Earlier today, Zynga announced that it was laying off 18 percent of its global workforce. After the news broke, I spoke to a source with knowledge of the company’s decision-making process to get more details about why Zynga made the cuts and what they mean for its future.
What they said won’t be revelatory if you have been following Zynga’s earnings reports or if you read today’s note from CEO Mark Pincus, but they did paint a picture of a company that wants to become leaner and more nimble while it’s also struggling to create more mobile hits.

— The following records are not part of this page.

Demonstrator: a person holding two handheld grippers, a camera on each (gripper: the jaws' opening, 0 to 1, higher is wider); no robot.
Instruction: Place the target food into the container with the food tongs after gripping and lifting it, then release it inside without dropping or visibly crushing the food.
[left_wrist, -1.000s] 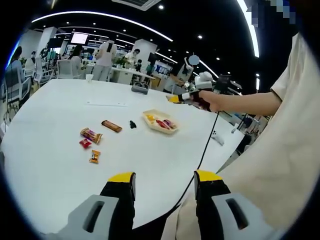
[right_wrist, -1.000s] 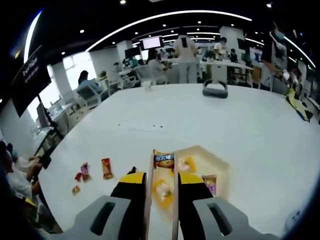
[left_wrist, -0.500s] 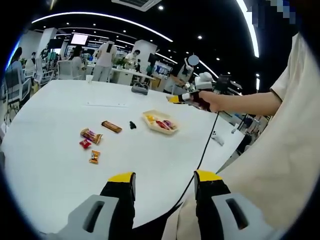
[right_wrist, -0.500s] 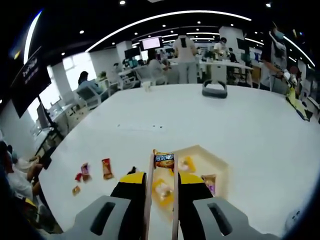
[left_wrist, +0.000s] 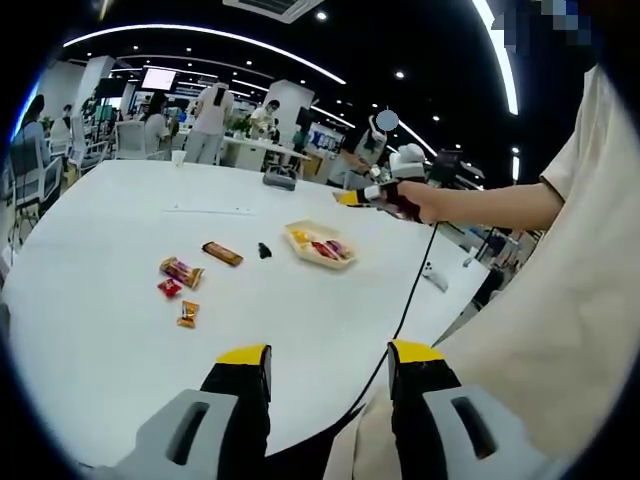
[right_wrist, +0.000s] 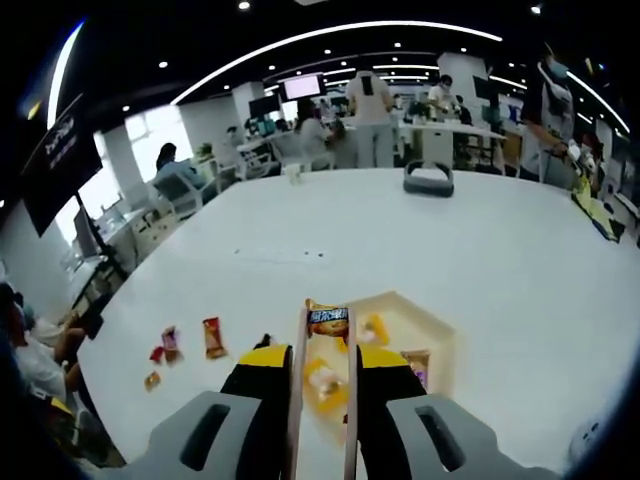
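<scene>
Right gripper view: we see our right gripper (right_wrist: 320, 365) clamping tongs (right_wrist: 320, 400), which pinch a snack packet (right_wrist: 327, 320) above the tray (right_wrist: 440, 330). Left gripper (left_wrist: 328, 358) gapes wide, holding nothing, over the white table (left_wrist: 120, 330).

White round table (left_wrist: 120, 330) carries a cream tray (left_wrist: 320, 244) near its far-right edge, four wrapped snacks (left_wrist: 182, 270) mid-table, a small black clip (left_wrist: 264, 249) between them.
</scene>
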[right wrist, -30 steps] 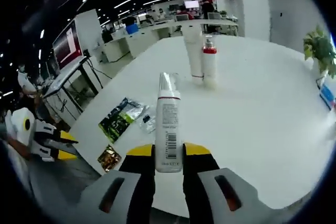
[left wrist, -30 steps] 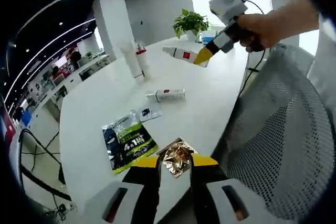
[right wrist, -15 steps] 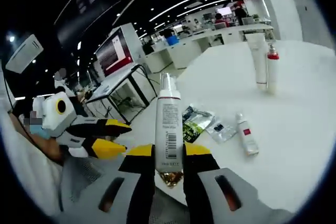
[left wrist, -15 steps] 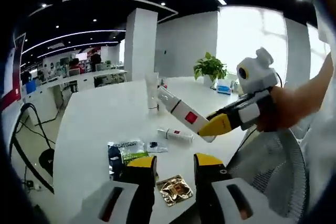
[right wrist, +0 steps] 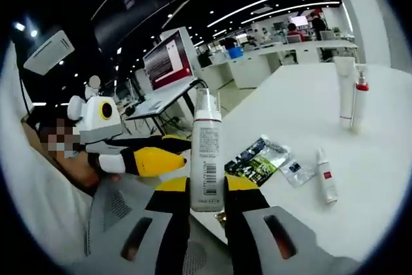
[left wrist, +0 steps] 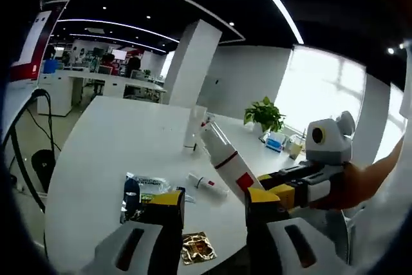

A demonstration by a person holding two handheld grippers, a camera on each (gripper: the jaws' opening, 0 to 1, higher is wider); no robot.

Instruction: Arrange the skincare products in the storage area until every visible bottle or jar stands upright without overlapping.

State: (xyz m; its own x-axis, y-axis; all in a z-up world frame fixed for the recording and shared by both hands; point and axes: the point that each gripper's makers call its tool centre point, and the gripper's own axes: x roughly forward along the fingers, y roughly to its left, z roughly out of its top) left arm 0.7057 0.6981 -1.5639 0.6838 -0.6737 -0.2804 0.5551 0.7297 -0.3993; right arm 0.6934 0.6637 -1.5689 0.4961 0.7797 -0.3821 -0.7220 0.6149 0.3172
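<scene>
My right gripper is shut on a white pump bottle with a barcode, held in the air. In the left gripper view that bottle slants up from the right gripper, its red-labelled base just above my right jaw. My left gripper is open with nothing between its jaws; it also appears as the left gripper at the table's near edge. A small white bottle lies flat on the white table. A tall tube and a red-capped bottle stand upright together.
A green sachet, a small clear sachet and a gold packet lie near the table's front edge. A potted plant stands at the far end. A mesh chair and a person's arm are beside the table.
The right gripper has brought the held bottle closer, up to the left gripper's jaws. Both cameras have swung, so the table looks shifted. The products on the table have stayed put.
</scene>
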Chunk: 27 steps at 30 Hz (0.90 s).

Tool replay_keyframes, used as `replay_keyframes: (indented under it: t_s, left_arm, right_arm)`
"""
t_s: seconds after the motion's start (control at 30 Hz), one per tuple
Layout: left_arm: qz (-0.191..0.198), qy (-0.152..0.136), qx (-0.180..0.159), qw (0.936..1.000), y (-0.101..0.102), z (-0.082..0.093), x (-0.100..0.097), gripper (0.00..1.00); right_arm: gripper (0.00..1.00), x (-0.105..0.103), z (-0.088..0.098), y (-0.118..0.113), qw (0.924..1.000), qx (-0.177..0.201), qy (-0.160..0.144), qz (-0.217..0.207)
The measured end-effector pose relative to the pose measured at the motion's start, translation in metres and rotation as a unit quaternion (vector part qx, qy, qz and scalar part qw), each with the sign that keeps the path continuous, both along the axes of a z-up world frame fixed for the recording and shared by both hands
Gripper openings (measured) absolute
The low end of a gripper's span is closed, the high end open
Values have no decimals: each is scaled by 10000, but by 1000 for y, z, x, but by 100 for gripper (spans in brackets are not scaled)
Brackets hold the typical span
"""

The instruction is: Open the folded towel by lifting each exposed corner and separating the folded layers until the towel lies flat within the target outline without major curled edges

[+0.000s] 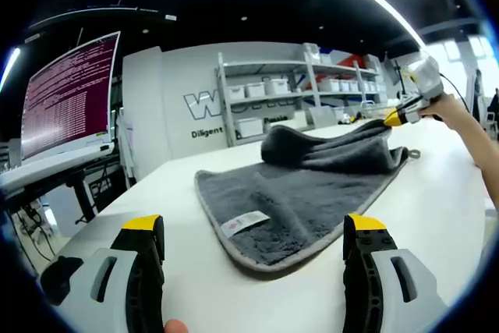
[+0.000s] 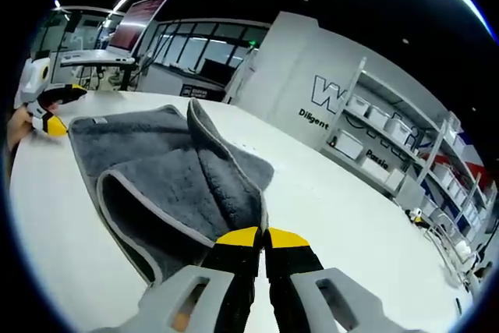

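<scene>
Your right gripper [image 2: 263, 241] is pinched on a far corner of the grey towel [image 1: 300, 193], holding a fold lifted off the white tabletop [image 1: 444, 193]. Your left gripper [image 1: 255, 241] is spread wide and empty, with the towel's labelled near edge just ahead of it. Draw the held corner outward and low, away from the left gripper, so the layer peels flat rather than curling.

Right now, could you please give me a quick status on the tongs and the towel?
Right tongs shut on towel corner, lifted. Left tongs open, short of the near edge. Far part folded over, not flat. White table, nothing blocking.
</scene>
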<state>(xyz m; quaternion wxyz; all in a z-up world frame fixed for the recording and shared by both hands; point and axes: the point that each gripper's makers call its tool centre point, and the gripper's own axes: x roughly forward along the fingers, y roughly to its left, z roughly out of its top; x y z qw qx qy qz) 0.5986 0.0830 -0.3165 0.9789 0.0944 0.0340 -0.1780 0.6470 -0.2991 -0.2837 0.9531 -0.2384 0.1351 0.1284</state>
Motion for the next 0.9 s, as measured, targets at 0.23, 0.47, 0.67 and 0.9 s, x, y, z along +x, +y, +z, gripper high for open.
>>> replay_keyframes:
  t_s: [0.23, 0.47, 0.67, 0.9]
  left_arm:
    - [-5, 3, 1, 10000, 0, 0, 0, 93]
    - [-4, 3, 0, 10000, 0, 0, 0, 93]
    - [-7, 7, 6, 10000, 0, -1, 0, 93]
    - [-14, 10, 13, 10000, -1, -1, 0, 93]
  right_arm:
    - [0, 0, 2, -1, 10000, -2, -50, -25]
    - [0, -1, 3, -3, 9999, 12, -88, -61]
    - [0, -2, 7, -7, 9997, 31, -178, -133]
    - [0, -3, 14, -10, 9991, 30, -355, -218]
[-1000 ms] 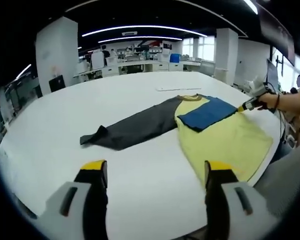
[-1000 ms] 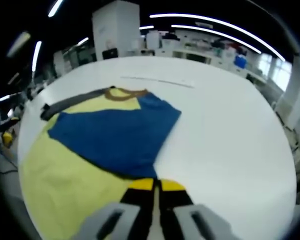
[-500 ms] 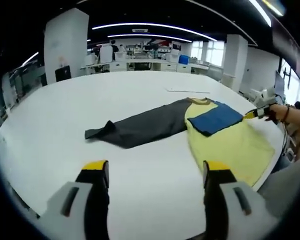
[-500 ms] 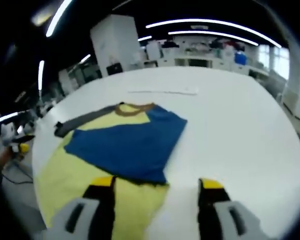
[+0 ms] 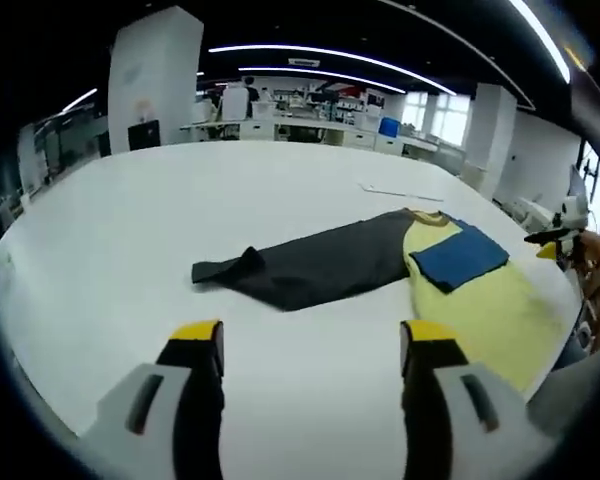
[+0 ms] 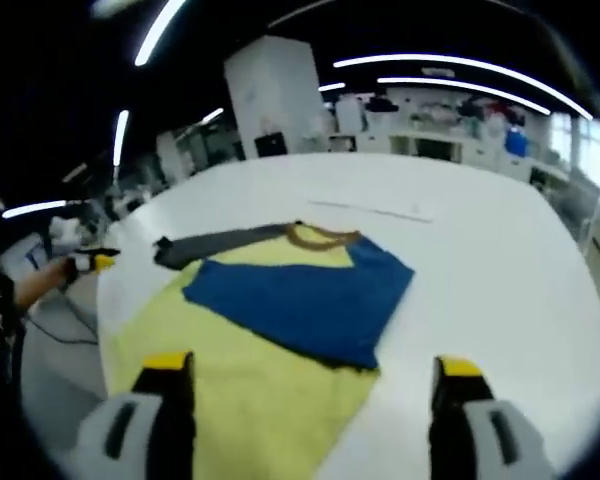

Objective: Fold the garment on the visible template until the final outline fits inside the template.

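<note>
A long-sleeved shirt lies flat on the white table (image 5: 180,220). Its body is yellow (image 5: 485,300) (image 6: 230,370) with a brown collar (image 6: 320,235). The blue sleeve (image 5: 460,257) (image 6: 305,305) is folded across the chest. The dark grey sleeve (image 5: 310,268) (image 6: 215,243) stretches straight out to the side. My left gripper (image 5: 312,335) is open, well short of the grey sleeve, holding nothing. My right gripper (image 6: 313,365) is open above the yellow hem area, also holding nothing. It appears at the far right of the left gripper view (image 5: 548,246).
A thin pale strip (image 5: 400,190) (image 6: 375,210) lies on the table beyond the collar. The table edge (image 6: 100,330) runs close to the shirt's hem side. A hand holds my left gripper (image 6: 88,263) beyond that edge. Desks and pillars stand far behind.
The right gripper was shut on the tip of the blue sleeve; it has opened, let the sleeve go and drawn back. Both views have shifted with the hands.
</note>
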Available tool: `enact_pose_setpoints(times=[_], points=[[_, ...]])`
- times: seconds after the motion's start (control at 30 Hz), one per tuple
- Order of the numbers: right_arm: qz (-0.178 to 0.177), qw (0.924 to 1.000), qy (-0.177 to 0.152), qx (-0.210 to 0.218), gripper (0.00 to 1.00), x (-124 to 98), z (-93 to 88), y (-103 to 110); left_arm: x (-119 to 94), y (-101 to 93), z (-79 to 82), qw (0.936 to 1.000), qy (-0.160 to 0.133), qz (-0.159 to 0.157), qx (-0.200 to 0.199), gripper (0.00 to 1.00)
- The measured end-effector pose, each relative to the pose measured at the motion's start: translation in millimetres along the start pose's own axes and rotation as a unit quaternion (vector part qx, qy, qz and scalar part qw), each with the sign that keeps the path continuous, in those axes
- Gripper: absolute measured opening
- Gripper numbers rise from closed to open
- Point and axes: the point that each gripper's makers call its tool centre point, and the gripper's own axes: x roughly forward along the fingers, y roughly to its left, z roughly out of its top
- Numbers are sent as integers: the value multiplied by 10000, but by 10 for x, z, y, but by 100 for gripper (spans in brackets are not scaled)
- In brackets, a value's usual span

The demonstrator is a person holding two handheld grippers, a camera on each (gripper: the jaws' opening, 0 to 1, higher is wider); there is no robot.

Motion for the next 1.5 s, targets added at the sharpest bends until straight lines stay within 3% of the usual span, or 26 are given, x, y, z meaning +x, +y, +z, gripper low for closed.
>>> enact_pose_setpoints(times=[0.27, 0.67, 1.1, 1.37, 1.5], points=[[197, 9997, -15, -139, 99, -177, 56, 216, 160, 212, 40, 9995, 8, 100, -316, 64], [177, 9996, -42, -222, 99, -358, 71, 330, 382, 572, 78, 9941, -92, 362, -1016, 57], [-39, 9998, 38, -203, 99, -459, 11, 287, 676, 812, 39, 9876, 45, 666, -1418, 49], [-165, 9997, 126, -135, 99, -476, -59, 255, 832, 930, 94, 9800, -12, 901, -1775, 41], [-219, 9997, 112, -74, 98, -475, -75, 235, 871, 949, 46, 9751, 82, 1096, -1925, 37]])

In some cases, it seems that executives believed that they were “banking” team members. Only a small portion of a given studio was really needed to create a mobile game, but Zynga didn’t want to lose the other team members, so they were kept around on the assumption that the mobile business would grow. Eventually, however, executives decided this was happening in too many locations and was ultimately unsustainable.
My source compared the situation to older gaming companies making the shift to the web. Just as the growth of free-to-play social games has forced giants like EA to downsize, the shift to mobile is forcing the previous wave of social gaming companies to become smaller still.
Not that it’s just a few supposedly oversized studios that are being affected. I’m told that Zynga teams are being shrunk across the board. The company will also be spending less money on partnerships. And, as previously reported, the New York, San Francisco, and Dallas studios are being closed entirely.
Zynga is also trying to follow the lead of mobile gaming companies like Supercell and King.com. Apparently executives were impressed to see massive hits created by small teams and small workforces. The hope is that by restructuring the company, Zynga can replicate the success of some of its startup competitors.
The company has talked in the past about launching fewer games and franchises overall, and I’m told that’s still the plan — to focus on a smaller number of franchises and try to turn each of them into a big brand name.